ANC Supports Joint Call for June 16 Stay Away
On 3 June 1986, the Congress of South African Trade Unions (COSATU), the United Democratic Front (UDF) and the National Education Crisis Committee (NECC) grouped to issue a call for a “One Day Work Stay-Away” on June 16. The call was issued to all South Africans, Black and White, in commemoration of the Youth of 1976, who were killed in the streets of Soweto while protesting against the Bantu Education system. The aim was to ensure that June 16 be regarded as a public holiday throughout the country with commemorative mass rallies and activities organised for that day.

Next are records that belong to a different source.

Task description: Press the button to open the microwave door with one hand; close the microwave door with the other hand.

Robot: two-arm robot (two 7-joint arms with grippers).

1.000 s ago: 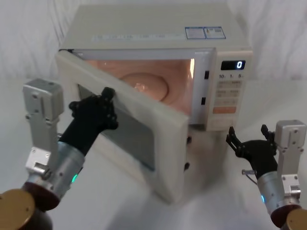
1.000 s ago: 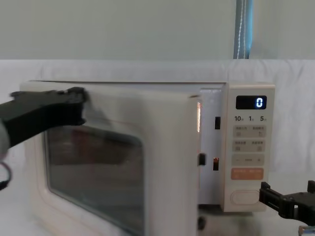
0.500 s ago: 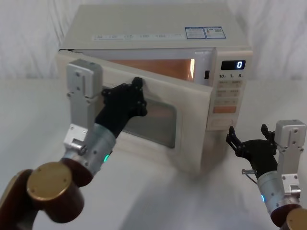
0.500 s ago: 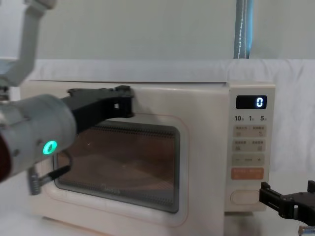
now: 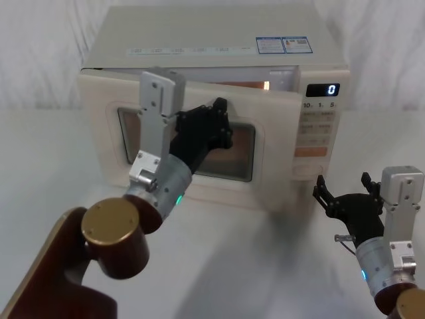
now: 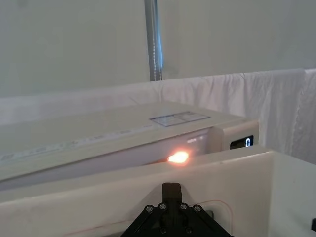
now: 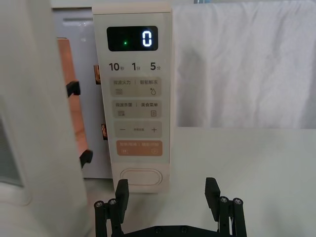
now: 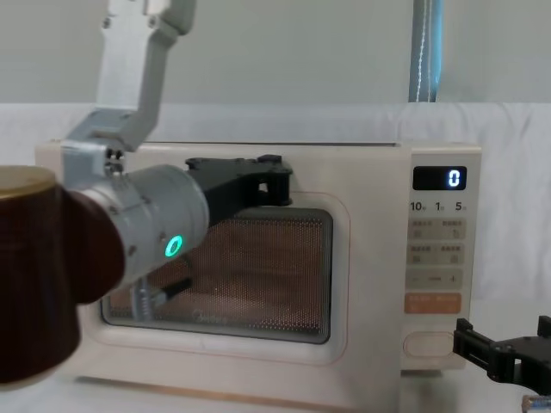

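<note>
- On the white counter (image 5: 265, 266), the cream microwave (image 5: 219, 40) stands at 12 o'clock, its door (image 5: 106, 166) nearly shut, a lit gap showing at the top right edge.
- The left gripper (image 5: 216, 123) presses against the door's upper window frame; whether its prongs are spread or closed cannot be told.
- The right gripper (image 5: 345, 196) hovers at 4 o'clock, prongs spread wide, holding nothing, just in front of the pill-shaped button (image 7: 141, 177).
- The button sits at the bottom of the control panel (image 7: 133, 98), under the orange key (image 7: 139, 147).
</note>
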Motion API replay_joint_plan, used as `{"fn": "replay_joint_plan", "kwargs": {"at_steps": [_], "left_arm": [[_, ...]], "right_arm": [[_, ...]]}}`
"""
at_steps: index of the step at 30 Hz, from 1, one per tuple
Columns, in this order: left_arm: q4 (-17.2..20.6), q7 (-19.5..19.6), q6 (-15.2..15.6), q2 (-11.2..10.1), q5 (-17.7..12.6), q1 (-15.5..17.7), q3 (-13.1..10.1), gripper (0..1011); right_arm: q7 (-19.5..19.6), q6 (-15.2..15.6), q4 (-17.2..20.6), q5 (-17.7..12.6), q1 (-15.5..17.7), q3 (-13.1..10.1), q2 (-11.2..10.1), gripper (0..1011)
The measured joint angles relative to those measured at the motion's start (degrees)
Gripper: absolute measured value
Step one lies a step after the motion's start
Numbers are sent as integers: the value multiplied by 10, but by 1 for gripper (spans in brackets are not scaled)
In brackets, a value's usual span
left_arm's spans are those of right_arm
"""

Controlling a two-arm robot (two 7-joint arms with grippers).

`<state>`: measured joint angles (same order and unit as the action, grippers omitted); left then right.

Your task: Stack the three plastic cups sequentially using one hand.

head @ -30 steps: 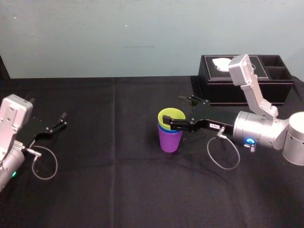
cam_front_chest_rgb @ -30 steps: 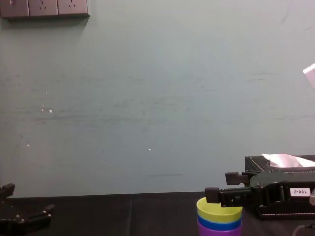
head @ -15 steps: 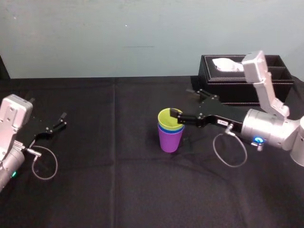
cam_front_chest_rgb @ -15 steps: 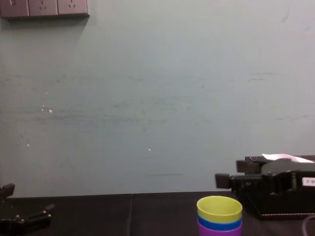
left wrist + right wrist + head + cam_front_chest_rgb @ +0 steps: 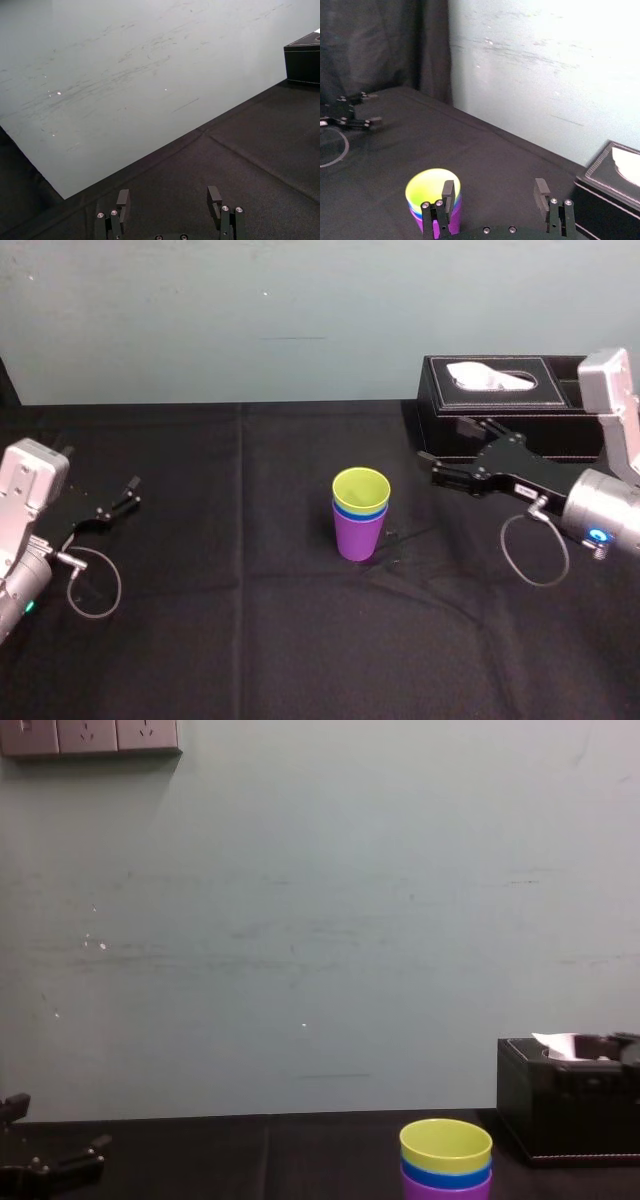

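- The three cups are seen nested into one upright stack at the middle of the tabletop (image 5: 250, 640). The purple cup (image 5: 359, 537) is at the bottom, the blue cup (image 5: 446, 1177) shows as a thin band above it, and the yellow-green cup (image 5: 361, 487) is seated on top.
- The right tool (image 5: 440, 465) is found at about 3 o'clock from the stack, near it but clear of it. Its two fingers are spread apart and nothing is held between them.
- The black tissue box (image 5: 510, 410) is set at about 2 o'clock from the stack, just behind the right tool.
- The left tool (image 5: 128, 493) is parked well apart at 9 o'clock, low over the tabletop, with its fingers likewise parted and empty.
- The stacking itself is judged to be finished, since no loose cup is left to fetch. The step in hand is taken to be the release and clearing away.
- For the next move, little more than a retreat toward 3 o'clock is called for. The spread fingers and the hanging cable should be kept off the light stack, which could be tipped by a slight brush.
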<state>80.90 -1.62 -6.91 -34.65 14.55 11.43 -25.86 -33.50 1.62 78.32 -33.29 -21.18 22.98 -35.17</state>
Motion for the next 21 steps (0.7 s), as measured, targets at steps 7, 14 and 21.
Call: {"fn": "replay_joint_plan", "kwargs": {"at_steps": [7,14,21], "left_arm": [[0,0,0,0,0,0,0,1010],[0,0,0,0,0,0,0,1010],[0,0,0,0,0,0,0,1010]], "right_arm": [[3,-4,-22,2,11,-18,-3,1002],[1,-8,-40,3,17,-29,-1,1002],[-5,-8,-53,4,21,-33,2,1002]]}}
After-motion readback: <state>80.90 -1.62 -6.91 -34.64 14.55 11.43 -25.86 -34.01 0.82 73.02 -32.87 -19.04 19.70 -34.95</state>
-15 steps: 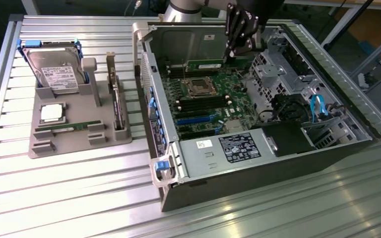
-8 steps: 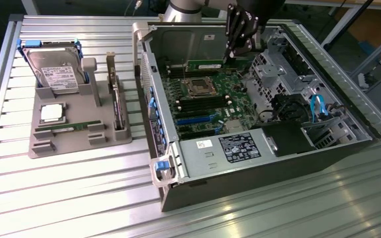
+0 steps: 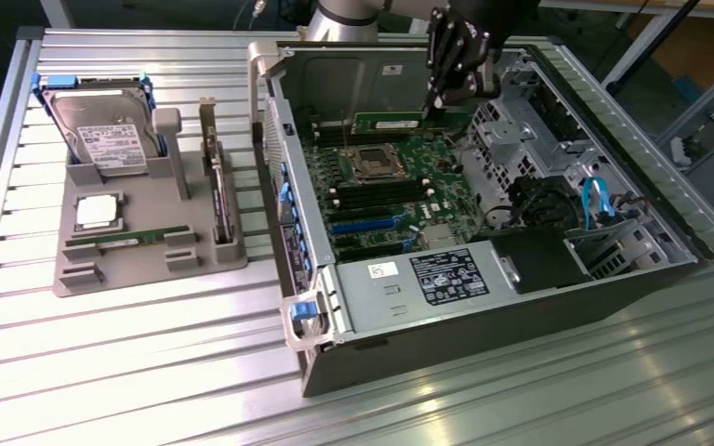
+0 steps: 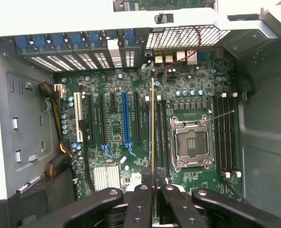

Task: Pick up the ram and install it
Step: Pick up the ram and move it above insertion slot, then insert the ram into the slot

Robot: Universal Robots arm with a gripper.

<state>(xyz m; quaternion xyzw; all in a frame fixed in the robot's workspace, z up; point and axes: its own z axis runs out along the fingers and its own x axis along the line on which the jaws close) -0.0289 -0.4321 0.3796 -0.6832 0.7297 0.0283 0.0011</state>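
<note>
My gripper [image 3: 438,104] hangs inside the open computer case [image 3: 630,279], above the far end of the motherboard [image 3: 394,209]. It is shut on the ram [image 3: 389,121], a thin green stick held on edge. In the wrist view the ram [image 4: 153,123] shows edge-on as a narrow line running out from between the black fingers [image 4: 141,204]. It hangs over the dark memory slots [image 4: 160,133] beside the empty processor socket [image 4: 191,142]. I cannot tell whether it touches a slot.
On the exterior view's left a grey holder [image 3: 215,260] carries a hard drive [image 3: 99,130], a silver processor chip [image 3: 97,212], another green stick [image 3: 127,239] and a dark expansion card [image 3: 218,186]. The case walls, power supply [image 3: 450,274] and blue cables [image 3: 595,200] crowd the gripper.
</note>
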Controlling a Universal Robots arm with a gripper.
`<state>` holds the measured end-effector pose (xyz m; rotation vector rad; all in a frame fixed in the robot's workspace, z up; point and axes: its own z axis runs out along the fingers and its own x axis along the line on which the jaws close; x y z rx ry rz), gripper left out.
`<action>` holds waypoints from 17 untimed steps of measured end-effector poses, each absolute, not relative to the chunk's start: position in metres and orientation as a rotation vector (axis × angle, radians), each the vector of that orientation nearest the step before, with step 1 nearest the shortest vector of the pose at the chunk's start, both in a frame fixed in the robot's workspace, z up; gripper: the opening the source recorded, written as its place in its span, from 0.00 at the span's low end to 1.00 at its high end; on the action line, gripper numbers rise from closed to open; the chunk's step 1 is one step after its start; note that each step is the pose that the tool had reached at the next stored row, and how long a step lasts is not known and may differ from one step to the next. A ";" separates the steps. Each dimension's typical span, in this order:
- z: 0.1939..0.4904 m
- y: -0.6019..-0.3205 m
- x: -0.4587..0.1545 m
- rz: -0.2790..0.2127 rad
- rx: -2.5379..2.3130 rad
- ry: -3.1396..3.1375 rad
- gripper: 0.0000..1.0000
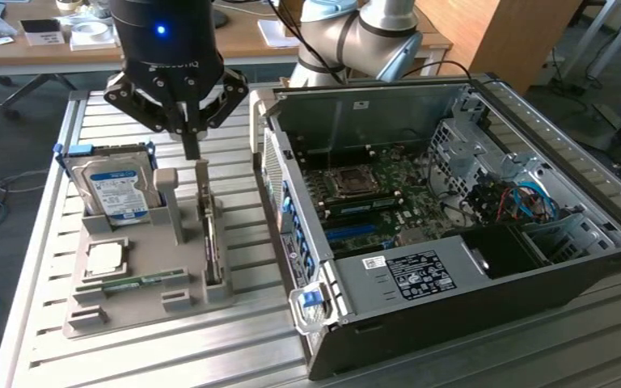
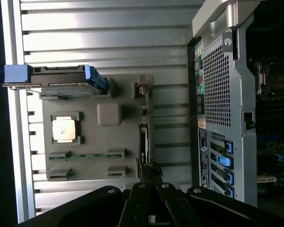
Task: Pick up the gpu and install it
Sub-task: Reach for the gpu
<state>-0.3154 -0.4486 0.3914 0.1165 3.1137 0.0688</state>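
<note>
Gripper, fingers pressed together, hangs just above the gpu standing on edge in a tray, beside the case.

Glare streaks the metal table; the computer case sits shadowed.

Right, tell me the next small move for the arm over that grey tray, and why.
Probably open the pincer. It hangs shut above the grey tray, close over the gpu that stands on edge in its slot, and it seems to hold nothing. Shut like this, it could not straddle the card's upper edge.
</note>
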 end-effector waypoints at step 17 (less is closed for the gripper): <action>0.391 -0.459 -0.316 0.069 0.117 3.114 0.11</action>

From exile, the African National Congress (ANC) supported the 16 June 1986 “One Day Work Stay-Away” by broadcasting directives on Radio Freedom, coordinating international diplomatic sanctions, and deploying Umkhonto we Sizwe (MK) to engage in an armed offensive as part of the entire defiance effort. Because the ANC was banned inside South Africa at the time, its leadership in Lusaka, Zambia, acted as the external wing that amplified and militarised the domestic call made by COSATU, the UDF and the NECC.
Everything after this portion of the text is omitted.